Dataset excerpts:
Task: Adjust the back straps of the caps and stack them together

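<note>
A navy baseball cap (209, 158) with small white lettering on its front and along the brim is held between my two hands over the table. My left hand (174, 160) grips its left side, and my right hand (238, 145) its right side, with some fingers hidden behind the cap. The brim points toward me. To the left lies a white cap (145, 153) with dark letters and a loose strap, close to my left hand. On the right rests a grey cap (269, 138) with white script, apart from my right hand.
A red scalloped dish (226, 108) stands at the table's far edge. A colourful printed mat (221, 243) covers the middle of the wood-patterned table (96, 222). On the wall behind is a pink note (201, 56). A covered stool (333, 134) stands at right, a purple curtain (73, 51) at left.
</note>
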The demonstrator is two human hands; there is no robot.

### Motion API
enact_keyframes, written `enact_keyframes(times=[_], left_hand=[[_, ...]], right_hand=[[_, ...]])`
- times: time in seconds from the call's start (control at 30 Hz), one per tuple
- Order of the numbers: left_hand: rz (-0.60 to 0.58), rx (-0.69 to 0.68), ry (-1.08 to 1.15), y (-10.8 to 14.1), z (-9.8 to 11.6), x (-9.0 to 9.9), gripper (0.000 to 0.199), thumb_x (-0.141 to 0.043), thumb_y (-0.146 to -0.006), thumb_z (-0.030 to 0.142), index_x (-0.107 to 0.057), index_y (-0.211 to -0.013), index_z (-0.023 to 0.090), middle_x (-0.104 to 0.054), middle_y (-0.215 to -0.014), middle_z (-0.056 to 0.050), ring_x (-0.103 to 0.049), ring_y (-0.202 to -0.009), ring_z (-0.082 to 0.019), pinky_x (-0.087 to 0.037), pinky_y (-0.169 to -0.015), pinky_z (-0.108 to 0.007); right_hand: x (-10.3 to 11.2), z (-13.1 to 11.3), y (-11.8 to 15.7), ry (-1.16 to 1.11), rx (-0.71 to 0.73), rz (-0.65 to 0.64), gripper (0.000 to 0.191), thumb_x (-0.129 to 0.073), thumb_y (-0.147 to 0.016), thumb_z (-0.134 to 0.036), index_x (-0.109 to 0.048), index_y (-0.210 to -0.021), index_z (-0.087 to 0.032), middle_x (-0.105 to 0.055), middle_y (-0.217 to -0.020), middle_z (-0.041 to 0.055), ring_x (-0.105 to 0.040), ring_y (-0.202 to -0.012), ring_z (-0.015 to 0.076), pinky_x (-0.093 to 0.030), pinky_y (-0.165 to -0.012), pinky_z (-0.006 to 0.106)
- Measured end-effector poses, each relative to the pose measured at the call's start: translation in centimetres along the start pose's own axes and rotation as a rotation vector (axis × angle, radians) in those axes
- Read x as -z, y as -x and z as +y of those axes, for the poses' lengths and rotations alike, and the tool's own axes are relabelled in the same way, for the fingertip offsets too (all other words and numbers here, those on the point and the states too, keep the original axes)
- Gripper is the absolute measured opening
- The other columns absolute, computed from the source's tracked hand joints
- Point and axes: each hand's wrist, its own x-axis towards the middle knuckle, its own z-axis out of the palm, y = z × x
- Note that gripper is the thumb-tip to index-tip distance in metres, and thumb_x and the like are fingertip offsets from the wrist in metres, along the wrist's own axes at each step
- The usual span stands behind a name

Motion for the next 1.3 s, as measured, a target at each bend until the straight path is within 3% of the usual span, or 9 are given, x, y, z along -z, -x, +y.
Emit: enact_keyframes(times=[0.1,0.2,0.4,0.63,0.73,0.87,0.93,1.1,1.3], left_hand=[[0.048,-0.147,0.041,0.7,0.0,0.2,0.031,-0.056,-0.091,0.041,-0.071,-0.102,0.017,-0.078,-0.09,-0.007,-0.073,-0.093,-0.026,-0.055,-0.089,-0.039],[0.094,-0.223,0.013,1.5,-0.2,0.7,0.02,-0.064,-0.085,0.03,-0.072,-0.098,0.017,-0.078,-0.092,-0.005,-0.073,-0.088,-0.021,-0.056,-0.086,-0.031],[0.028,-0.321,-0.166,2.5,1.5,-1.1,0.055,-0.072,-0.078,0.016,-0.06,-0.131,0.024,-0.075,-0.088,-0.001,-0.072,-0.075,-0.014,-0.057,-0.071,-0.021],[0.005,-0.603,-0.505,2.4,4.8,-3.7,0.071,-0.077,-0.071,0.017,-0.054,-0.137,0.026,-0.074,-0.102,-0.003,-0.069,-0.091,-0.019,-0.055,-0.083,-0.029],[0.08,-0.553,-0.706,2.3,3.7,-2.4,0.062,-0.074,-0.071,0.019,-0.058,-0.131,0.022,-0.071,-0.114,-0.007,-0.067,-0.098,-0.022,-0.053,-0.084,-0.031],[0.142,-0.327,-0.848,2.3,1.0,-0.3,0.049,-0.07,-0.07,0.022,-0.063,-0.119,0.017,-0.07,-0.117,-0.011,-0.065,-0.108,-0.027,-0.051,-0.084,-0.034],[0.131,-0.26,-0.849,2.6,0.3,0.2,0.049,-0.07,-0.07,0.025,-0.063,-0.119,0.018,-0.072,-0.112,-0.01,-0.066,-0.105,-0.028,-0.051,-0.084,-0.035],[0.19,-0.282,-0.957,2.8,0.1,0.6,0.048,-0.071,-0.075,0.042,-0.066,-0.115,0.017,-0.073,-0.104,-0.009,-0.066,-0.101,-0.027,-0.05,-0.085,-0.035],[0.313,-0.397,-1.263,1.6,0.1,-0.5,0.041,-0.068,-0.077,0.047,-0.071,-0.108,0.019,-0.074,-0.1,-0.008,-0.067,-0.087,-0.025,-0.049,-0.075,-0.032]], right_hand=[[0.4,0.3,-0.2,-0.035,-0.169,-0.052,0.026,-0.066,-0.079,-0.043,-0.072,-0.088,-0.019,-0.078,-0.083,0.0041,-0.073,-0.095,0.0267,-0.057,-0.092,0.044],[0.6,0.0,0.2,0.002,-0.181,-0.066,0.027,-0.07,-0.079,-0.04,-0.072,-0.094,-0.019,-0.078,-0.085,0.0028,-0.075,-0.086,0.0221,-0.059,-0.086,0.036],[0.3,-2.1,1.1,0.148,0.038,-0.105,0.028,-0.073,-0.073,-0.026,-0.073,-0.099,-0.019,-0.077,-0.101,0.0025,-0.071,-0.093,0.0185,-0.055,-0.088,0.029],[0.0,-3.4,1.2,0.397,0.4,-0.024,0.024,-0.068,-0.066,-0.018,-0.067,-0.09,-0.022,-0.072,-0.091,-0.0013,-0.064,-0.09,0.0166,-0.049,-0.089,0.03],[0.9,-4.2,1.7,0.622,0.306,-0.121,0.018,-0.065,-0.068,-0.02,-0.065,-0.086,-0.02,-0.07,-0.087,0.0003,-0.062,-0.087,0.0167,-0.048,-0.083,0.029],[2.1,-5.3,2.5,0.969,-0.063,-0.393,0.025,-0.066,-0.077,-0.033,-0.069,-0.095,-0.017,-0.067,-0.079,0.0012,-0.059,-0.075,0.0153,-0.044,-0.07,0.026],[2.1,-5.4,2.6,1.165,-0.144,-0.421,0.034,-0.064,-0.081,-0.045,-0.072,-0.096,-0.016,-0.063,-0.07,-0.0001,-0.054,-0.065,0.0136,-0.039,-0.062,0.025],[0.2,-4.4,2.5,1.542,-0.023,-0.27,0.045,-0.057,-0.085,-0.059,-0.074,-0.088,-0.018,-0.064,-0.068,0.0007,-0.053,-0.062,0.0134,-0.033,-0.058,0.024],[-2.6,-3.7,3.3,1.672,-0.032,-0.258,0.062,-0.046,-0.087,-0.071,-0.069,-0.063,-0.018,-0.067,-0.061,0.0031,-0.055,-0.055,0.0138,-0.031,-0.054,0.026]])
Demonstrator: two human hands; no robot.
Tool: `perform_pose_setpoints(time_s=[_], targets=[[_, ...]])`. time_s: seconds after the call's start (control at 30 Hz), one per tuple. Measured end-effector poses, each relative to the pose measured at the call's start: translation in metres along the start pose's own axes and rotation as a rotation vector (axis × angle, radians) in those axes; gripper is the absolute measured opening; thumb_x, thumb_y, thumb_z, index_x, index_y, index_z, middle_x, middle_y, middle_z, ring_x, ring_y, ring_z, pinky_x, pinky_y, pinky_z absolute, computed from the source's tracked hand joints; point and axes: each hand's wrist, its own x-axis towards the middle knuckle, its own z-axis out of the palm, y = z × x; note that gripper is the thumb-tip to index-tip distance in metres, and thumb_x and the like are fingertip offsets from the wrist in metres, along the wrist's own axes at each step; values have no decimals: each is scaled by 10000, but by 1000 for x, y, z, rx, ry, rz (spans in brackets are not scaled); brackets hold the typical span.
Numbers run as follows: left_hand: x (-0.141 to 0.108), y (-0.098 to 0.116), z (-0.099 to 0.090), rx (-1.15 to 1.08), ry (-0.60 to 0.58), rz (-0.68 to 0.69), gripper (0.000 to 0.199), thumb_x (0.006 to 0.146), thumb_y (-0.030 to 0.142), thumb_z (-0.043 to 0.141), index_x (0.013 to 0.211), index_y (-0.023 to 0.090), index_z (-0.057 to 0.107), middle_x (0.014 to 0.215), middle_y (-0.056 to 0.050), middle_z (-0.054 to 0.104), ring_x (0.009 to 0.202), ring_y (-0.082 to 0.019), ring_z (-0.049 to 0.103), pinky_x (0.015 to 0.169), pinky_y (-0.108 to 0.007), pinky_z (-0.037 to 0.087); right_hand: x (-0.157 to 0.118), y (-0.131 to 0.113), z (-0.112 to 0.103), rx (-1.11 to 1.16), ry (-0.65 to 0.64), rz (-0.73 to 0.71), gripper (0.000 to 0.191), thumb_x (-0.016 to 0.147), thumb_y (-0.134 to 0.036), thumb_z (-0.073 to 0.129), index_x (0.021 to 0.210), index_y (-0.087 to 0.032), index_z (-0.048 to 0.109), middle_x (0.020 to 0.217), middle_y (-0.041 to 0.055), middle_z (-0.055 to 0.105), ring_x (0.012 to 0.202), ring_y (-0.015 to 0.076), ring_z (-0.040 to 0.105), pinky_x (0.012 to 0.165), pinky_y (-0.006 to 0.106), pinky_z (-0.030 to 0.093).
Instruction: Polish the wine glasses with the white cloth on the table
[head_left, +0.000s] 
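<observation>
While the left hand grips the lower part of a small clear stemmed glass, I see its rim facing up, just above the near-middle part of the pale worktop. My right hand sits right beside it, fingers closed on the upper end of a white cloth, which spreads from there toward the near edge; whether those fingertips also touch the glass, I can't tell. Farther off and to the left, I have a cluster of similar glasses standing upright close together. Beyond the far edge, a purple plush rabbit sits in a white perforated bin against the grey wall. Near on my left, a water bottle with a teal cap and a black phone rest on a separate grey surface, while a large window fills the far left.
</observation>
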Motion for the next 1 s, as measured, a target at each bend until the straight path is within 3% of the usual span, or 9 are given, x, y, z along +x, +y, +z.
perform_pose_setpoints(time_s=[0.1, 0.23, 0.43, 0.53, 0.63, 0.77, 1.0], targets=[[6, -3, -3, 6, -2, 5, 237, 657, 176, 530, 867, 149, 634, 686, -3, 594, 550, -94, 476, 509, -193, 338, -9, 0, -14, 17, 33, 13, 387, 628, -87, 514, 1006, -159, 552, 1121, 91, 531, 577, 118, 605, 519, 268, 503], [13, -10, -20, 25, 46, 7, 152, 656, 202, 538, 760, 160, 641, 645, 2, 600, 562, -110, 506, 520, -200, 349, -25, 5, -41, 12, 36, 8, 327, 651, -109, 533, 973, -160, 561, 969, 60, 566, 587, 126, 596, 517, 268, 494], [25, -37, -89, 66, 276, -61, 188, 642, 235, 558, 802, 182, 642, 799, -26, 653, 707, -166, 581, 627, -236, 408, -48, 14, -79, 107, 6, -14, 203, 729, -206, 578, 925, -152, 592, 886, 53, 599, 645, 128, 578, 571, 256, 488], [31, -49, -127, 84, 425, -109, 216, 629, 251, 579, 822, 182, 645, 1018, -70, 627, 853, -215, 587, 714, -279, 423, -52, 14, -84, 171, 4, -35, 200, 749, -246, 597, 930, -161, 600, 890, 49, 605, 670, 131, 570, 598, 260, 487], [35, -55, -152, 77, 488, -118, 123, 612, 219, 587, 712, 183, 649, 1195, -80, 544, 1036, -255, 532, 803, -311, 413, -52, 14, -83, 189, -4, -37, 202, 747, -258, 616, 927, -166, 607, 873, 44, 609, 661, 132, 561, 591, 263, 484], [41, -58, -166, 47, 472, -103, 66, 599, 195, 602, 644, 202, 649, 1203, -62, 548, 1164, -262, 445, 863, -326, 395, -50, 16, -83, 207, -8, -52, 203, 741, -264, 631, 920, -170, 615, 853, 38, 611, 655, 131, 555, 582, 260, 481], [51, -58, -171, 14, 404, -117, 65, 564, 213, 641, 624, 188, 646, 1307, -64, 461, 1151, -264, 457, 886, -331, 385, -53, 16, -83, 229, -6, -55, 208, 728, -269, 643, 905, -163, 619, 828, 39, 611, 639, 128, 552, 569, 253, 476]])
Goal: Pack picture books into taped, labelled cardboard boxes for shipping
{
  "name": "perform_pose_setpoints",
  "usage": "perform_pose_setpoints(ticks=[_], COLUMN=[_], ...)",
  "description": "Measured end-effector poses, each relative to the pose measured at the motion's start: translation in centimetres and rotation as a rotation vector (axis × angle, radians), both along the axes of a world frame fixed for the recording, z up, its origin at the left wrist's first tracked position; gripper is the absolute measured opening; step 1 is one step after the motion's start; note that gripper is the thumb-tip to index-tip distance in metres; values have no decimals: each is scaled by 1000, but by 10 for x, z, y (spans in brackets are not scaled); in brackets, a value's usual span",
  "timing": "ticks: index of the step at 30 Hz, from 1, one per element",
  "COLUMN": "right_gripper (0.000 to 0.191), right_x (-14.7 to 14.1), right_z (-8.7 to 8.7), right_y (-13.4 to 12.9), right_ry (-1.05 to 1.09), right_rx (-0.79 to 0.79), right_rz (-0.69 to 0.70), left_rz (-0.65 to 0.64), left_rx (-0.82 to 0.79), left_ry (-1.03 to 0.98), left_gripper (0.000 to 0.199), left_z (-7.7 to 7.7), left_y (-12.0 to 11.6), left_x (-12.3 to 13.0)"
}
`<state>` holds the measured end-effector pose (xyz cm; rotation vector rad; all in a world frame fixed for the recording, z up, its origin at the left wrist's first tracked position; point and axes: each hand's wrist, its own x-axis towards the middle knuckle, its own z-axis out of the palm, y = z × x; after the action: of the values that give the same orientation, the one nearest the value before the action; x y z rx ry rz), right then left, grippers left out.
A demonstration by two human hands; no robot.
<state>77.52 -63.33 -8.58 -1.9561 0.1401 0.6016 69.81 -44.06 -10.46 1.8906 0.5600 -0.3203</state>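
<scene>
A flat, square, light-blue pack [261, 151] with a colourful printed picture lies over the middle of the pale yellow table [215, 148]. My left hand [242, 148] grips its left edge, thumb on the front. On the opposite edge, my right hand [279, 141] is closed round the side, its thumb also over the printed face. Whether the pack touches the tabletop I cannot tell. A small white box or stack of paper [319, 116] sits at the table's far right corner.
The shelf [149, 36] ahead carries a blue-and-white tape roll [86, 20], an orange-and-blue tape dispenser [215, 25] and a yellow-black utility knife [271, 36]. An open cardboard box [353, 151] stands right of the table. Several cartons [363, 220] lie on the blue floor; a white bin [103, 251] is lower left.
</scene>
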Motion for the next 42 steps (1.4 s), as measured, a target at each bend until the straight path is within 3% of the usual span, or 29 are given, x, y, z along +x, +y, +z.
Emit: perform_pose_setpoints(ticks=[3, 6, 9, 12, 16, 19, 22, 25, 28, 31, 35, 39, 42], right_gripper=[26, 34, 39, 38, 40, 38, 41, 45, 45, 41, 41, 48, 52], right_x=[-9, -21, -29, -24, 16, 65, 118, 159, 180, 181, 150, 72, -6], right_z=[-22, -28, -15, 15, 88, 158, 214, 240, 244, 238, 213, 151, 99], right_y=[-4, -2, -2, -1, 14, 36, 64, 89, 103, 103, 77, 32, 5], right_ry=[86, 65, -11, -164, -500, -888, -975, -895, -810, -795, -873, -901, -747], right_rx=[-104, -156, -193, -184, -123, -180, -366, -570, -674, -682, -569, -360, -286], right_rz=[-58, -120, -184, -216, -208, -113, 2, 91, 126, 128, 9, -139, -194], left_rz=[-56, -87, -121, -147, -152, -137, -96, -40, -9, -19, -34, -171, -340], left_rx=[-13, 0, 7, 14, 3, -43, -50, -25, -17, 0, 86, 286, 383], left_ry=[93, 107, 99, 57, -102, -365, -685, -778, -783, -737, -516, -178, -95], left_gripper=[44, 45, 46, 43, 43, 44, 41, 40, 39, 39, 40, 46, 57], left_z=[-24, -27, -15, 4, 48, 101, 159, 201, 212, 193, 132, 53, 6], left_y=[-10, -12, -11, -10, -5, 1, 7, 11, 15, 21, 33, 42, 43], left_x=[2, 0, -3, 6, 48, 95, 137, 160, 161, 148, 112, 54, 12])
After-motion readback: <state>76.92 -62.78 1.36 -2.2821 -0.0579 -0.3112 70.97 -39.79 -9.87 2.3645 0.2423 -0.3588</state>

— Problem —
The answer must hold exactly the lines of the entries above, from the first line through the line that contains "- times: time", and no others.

— Finished task —
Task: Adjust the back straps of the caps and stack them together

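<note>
A navy baseball cap (209, 158) with small white lettering on its front and along the brim is held between my two hands over the table. My left hand (174, 160) grips its left side, and my right hand (238, 145) its right side, with some fingers hidden behind the cap. The brim points toward me. To the left lies a white cap (145, 153) with dark letters and a loose strap, close to my left hand. On the right rests a grey cap (269, 138) with white script, apart from my right hand.
A red scalloped dish (226, 108) stands at the table's far edge. A colourful printed mat (221, 243) covers the middle of the wood-patterned table (96, 222). On the wall behind is a pink note (201, 56). A covered stool (333, 134) stands at right, a purple curtain (73, 51) at left.
</note>
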The demonstrator is two human hands; there is no robot.

### Motion API
enact_keyframes, written `enact_keyframes(times=[_], left_hand=[[_, ...]], right_hand=[[_, ...]])`
- times: time in seconds from the call's start (control at 30 Hz), one per tuple

No further work is required for this exercise.